Data for the task: Begin

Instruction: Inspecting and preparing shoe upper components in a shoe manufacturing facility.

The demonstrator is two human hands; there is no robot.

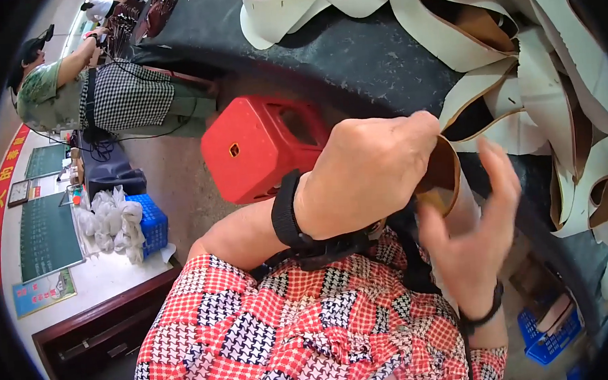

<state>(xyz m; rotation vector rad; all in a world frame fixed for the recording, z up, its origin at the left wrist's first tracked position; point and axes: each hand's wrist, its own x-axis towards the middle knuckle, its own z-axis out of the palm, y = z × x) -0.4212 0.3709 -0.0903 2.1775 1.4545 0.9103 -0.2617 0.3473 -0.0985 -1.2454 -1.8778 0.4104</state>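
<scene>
A curled piece of leather-like material [445,171], pale outside and brown inside, stands in front of my chest. My left hand [369,172] is closed at its upper left edge, back of the hand toward me; its fingertips are mostly hidden. On the other side, my right hand [475,228] has its thumb and fingers spread apart around the piece, slightly blurred. Whether the right thumb touches the material I cannot tell. Many similar pale pieces with brown inner sides [545,88] lie looped over one another on the dark table at the right.
A red plastic stool [242,152] stands left of my hands, beside the dark table [338,62]. A blue basket [551,335] is on the floor at lower right. At left are a white desk [108,285] with plastic bags [113,219] and a person [103,98] in a checkered apron.
</scene>
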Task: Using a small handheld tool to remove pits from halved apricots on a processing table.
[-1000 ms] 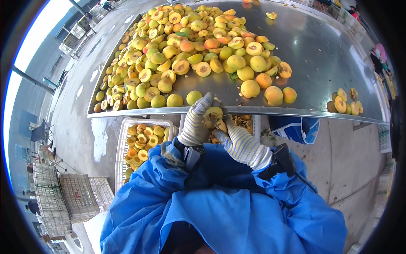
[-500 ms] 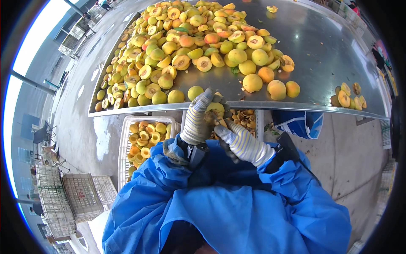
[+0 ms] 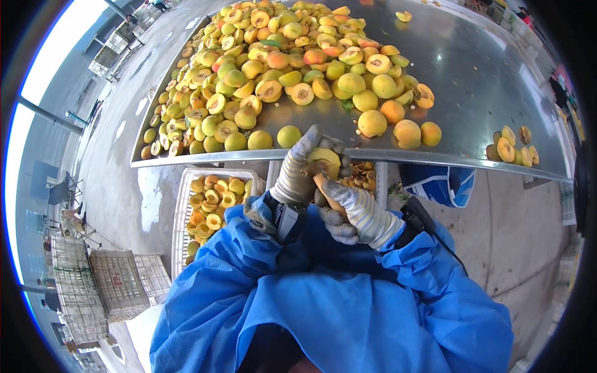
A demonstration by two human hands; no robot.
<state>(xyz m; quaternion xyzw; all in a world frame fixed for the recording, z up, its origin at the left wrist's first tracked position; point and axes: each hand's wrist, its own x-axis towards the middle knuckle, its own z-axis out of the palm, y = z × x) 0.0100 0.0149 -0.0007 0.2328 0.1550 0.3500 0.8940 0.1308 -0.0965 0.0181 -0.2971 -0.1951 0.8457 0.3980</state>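
Observation:
In front of the table's edge, my gloved left hand (image 3: 300,166) is closed around a yellow peach half (image 3: 325,161), its cut face turned up toward me. My right hand (image 3: 364,214), in a striped glove with grey palm coating, grips a tool with a slim wooden handle (image 3: 330,194). The tool's front end meets the fruit's near side; its working tip cannot be made out. Just beyond my hands, whole and halved peaches (image 3: 267,90) lie heaped on the metal table (image 3: 472,81).
Below the table edge stand a white crate (image 3: 181,217) of hollowed peach halves and, partly behind my hands, another container with brownish scraps (image 3: 364,175). A blue bag (image 3: 444,183) hangs to the right. Several fruit pieces (image 3: 513,148) lie at the table's right corner; stacked crates (image 3: 118,283) stand left.
The peach half is turned so more of its cut face shows. My right hand has shifted slightly down, and the tool's wooden handle is now plainly visible.

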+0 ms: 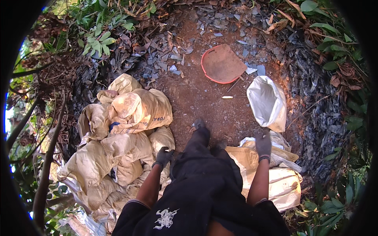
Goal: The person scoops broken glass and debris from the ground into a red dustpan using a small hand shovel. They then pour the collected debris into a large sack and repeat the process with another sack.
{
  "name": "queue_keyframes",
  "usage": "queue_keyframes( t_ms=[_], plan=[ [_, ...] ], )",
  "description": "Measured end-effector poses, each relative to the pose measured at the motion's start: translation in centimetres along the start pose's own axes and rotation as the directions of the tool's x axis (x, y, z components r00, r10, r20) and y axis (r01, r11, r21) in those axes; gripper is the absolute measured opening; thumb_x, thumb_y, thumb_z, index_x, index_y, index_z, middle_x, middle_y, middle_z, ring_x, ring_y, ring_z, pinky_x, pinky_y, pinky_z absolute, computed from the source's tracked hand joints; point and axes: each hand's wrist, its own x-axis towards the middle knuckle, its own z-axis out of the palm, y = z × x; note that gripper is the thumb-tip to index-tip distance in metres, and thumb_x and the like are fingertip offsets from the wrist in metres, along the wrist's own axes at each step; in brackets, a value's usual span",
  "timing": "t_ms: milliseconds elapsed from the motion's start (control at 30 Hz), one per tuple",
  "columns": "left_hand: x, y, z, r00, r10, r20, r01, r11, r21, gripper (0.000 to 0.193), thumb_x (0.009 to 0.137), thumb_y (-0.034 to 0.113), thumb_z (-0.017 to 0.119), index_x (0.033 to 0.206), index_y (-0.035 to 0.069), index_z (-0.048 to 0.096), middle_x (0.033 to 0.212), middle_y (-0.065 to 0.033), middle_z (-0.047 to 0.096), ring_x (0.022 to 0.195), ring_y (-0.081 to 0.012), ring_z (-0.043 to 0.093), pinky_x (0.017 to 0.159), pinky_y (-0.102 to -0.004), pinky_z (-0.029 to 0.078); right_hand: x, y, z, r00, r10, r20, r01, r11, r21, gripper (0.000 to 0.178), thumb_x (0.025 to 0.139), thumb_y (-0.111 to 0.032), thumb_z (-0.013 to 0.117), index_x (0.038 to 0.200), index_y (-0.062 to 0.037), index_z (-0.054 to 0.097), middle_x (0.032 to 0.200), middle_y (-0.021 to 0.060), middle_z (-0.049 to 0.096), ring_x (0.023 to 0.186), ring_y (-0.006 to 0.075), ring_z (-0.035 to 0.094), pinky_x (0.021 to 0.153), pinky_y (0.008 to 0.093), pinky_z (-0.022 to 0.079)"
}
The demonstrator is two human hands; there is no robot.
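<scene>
My left hand [163, 156], in a dark glove, hangs beside my leg next to the piled sacks. Its fingers are loosely bent and apart, with nothing in them. My right hand [263, 145], also gloved, is closed at the near edge of an open white sack [281, 107]; its fingertips are partly hidden. The sack's mouth gapes upward and shows a pale inside. Beyond it, an orange-rimmed scoop pan [223, 63], coated with brown dirt, lies on the soil. A thin tool with a pale handle [227, 97] rests between the pan and my feet.
Filled tan sacks [130, 147] are heaped on my left. More sacks [284, 185] lie flat by my right leg. Grey stone flakes [248, 47] cover the ground ahead. Dark layered debris [315, 106] banks up on the right, with leafy plants [98, 41] and branches [49, 161] around.
</scene>
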Motion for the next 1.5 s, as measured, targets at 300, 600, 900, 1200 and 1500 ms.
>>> queue_keyframes(
  t_ms=[300,600,900,1200,1500],
  plan=[
    [1.7,14.0,1.7,0.810,0.299,0.504,-0.566,0.626,0.537,0.056,0.080,0.026,0.069,0.128,0.000,0.058,0.113,-0.0248,0.068,0.103,-0.0361,0.067,0.090,-0.0406,0.053,-4.3,-5.5,7.7,0.580,-0.136,0.803,0.151,0.987,0.058,0.038,0.084,-0.030,0.071,0.108,-0.0012,0.063,0.104,0.0135,0.068,0.098,0.0238,0.065,0.087,0.0327,0.050],
    [6.4,11.7,-2.1,0.442,0.162,0.882,-0.395,0.918,0.029,0.044,0.078,0.002,0.064,0.122,-0.003,0.062,0.113,-0.0120,0.070,0.103,-0.0186,0.063,0.094,-0.0353,0.050,0.6,-16.7,1.6,0.311,-0.443,0.841,0.172,0.896,0.408,0.031,0.084,-0.001,0.058,0.115,-0.0037,0.057,0.091,0.0073,0.064,0.085,0.0172,0.063,0.077,0.0301,0.051],
    [7.3,11.1,5.2,0.595,-0.026,0.803,0.347,0.910,-0.227,0.046,0.088,0.018,0.069,0.129,0.001,0.057,0.107,-0.0084,0.066,0.098,-0.0159,0.061,0.082,-0.0341,0.052,22.8,-12.0,25.1,0.363,0.070,0.929,-0.855,0.422,0.303,0.036,0.089,-0.032,0.068,0.109,-0.0034,0.060,0.076,0.0077,0.063,0.077,0.0204,0.063,0.071,0.0426,0.054],
    [24.1,14.7,14.3,0.993,0.098,0.059,-0.051,0.838,-0.543,0.051,0.090,0.010,0.071,0.136,0.001,0.050,0.108,-0.0043,0.066,0.098,-0.0121,0.062,0.088,-0.0284,0.052,34.8,-9.5,50.8,0.338,0.168,0.926,-0.853,-0.361,0.377,0.053,0.090,-0.038,0.066,0.127,-0.0013,0.056,0.129,0.0172,0.060,0.117,0.0316,0.058,0.096,0.0459,0.052],
    [42.5,17.3,18.1,0.968,0.226,-0.111,-0.250,0.920,-0.303,0.061,0.089,0.017,0.074,0.138,0.001,0.042,0.122,-0.0124,0.060,0.111,-0.0208,0.058,0.094,-0.0337,0.050,34.5,-3.2,50.0,0.662,0.209,0.719,-0.744,0.075,0.664,0.052,0.084,-0.001,0.061,0.134,-0.0007,0.049,0.126,0.0132,0.059,0.117,0.0308,0.058,0.104,0.0428,0.048]
  ],
)
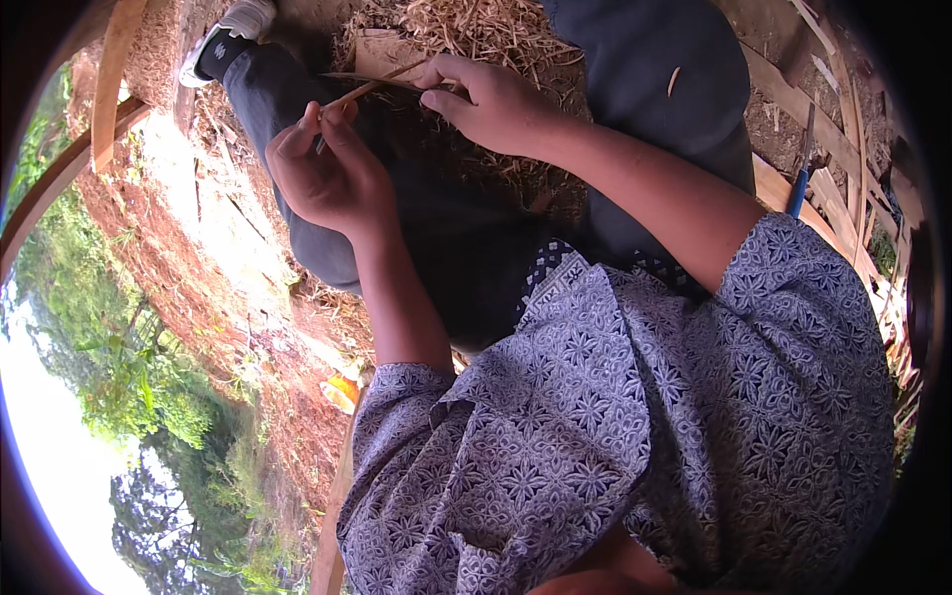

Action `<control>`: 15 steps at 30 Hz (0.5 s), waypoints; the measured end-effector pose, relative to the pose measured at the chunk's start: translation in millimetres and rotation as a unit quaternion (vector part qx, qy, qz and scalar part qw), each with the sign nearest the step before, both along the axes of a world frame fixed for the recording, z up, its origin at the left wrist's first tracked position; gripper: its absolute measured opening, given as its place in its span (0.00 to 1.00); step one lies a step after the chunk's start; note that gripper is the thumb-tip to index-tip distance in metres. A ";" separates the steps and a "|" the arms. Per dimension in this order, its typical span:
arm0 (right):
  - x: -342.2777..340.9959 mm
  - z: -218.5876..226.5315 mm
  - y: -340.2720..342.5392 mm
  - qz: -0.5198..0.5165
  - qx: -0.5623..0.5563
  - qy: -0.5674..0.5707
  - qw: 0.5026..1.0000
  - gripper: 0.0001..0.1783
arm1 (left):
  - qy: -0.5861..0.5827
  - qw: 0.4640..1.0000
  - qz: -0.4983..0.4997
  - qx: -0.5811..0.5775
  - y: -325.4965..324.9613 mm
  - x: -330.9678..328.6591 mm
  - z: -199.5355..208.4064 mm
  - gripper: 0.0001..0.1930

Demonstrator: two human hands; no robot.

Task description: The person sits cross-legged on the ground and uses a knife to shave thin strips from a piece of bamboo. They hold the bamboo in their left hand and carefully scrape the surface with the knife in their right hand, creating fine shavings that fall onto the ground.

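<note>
A thin bamboo strip (362, 91) is pinched between both hands above dark trousers (446, 228). The left hand (332, 174) is curled around its lower end; the right hand (491, 99) grips a blade (372, 79) against it.

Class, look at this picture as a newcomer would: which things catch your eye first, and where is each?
Top centre, the left hand and right hand pinch a thin pale wooden strip over dark trousers. A heap of dry straw-coloured shavings lies beyond at the top edge. The blue-and-white flower-patterned shirt fills the lower right.
</note>
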State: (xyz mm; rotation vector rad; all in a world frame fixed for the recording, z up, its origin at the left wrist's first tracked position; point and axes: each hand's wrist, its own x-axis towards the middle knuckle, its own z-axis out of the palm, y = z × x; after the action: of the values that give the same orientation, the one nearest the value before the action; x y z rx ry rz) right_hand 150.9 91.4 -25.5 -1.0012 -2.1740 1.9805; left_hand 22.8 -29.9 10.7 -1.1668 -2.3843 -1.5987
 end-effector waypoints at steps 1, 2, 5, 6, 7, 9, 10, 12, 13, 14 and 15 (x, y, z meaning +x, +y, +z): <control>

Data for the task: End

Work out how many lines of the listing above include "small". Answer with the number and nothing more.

2